PROBLEM STATEMENT:
Tally every line in the entries below that holds "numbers", then give only the total.

DATASET RECORDS:
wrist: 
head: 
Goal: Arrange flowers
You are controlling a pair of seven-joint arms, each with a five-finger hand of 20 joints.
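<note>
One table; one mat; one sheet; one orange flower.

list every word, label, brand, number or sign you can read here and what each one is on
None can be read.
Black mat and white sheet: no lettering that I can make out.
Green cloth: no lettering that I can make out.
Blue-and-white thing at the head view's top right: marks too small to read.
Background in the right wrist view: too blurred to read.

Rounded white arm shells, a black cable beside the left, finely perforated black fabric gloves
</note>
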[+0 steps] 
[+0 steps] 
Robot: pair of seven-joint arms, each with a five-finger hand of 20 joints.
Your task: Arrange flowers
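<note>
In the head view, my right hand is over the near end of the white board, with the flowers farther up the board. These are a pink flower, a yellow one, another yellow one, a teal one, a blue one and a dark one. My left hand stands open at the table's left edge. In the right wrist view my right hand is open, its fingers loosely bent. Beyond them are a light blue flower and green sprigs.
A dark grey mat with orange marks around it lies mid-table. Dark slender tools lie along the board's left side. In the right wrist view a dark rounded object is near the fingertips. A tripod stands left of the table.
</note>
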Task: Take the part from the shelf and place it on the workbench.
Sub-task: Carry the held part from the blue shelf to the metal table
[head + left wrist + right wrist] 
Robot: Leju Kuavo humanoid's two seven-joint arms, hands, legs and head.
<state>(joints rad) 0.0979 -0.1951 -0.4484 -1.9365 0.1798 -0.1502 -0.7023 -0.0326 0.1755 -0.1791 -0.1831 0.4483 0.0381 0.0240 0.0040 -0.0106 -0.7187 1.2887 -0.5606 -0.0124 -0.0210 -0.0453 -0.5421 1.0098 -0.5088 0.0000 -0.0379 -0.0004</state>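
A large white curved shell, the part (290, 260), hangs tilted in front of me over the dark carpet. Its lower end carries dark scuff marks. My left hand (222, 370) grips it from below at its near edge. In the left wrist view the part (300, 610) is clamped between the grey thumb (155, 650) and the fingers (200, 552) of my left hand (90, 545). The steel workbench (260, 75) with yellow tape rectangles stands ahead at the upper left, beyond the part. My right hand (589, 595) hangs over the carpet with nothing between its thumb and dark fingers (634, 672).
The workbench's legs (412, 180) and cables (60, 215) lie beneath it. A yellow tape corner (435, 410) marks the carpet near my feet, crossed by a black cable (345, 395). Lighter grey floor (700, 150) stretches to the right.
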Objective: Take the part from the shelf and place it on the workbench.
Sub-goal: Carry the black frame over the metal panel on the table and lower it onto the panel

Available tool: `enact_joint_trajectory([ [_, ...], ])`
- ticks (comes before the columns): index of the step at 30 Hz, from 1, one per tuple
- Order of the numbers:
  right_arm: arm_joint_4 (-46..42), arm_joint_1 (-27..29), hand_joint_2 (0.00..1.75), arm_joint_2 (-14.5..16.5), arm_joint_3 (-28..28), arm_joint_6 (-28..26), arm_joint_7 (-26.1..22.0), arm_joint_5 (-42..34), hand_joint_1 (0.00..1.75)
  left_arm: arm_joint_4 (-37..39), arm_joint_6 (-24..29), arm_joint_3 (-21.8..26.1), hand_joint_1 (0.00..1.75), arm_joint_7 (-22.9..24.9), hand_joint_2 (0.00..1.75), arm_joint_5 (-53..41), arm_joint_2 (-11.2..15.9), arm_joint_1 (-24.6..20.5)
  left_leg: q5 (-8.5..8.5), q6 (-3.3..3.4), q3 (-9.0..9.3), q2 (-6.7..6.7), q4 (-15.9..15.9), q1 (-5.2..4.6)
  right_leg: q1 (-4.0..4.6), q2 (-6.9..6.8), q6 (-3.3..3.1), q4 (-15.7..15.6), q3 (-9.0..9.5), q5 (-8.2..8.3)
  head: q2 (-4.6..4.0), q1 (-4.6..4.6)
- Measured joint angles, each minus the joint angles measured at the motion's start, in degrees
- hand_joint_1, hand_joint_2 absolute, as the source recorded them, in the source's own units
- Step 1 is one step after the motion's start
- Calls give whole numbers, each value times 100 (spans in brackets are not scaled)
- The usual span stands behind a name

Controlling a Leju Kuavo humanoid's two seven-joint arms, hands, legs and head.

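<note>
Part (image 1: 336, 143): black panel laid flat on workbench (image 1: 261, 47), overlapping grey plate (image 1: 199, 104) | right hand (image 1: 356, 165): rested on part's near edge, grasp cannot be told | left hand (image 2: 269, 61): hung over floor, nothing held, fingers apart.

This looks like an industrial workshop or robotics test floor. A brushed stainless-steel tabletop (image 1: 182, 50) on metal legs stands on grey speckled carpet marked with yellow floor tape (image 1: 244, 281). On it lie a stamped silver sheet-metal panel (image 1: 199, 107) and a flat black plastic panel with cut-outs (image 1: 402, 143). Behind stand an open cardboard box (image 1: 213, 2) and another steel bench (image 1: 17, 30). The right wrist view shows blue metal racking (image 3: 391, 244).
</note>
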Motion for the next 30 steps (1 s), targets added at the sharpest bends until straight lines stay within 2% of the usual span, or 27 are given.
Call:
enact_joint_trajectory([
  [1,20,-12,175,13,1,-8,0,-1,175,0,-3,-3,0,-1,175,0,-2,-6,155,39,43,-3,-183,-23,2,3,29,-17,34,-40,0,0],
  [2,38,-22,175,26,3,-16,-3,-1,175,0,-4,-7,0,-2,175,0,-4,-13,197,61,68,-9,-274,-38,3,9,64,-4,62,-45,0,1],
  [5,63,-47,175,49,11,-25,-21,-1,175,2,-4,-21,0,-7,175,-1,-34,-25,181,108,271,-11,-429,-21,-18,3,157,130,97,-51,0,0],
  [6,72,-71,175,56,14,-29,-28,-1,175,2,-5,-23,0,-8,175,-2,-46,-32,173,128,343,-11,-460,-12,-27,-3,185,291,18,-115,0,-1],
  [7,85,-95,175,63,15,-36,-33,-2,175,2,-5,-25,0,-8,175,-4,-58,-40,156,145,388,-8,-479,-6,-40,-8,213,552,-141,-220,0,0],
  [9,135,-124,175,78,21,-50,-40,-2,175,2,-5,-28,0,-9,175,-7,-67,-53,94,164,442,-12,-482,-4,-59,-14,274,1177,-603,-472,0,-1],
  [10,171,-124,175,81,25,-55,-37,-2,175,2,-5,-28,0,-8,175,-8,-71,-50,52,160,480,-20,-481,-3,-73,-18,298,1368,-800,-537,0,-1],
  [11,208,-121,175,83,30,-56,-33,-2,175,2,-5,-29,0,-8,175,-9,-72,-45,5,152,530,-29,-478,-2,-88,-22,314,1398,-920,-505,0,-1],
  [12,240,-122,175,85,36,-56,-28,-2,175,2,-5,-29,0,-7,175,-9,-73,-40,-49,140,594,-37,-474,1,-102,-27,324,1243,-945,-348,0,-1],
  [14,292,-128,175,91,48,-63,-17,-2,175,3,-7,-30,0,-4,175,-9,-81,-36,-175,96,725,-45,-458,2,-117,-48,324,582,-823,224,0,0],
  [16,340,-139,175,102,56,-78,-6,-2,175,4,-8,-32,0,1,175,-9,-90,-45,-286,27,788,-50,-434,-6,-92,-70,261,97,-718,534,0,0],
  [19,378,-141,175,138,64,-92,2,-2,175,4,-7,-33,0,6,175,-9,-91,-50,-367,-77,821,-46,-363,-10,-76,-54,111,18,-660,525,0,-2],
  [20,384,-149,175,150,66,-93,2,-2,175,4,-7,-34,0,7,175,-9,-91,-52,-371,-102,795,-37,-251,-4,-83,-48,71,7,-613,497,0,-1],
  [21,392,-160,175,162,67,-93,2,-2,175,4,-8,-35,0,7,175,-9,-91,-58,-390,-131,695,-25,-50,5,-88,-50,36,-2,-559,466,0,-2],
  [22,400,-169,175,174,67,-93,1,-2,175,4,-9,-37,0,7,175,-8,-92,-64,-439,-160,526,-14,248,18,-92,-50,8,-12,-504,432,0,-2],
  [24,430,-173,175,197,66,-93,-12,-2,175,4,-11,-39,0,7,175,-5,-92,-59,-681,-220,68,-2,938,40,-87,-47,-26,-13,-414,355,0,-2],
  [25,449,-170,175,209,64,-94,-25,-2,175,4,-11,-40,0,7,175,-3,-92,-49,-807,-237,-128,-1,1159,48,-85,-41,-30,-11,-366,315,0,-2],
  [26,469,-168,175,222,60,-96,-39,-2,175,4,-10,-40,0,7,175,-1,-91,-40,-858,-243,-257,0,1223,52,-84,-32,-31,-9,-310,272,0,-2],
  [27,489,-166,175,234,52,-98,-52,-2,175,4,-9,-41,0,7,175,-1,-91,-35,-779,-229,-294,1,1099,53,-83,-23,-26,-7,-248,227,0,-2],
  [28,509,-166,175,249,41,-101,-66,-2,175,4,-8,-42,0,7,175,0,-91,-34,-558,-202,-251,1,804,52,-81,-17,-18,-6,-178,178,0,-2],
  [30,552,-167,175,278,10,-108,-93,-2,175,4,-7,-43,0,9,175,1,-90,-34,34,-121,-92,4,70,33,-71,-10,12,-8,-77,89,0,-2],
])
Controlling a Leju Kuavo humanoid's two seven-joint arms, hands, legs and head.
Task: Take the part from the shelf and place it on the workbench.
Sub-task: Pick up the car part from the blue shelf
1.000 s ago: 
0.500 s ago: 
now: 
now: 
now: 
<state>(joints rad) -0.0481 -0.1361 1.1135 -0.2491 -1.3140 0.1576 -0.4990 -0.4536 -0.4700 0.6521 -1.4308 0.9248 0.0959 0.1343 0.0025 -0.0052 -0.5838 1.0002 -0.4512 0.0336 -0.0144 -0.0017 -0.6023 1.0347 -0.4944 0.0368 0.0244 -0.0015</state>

YOUR RESPONSE:
2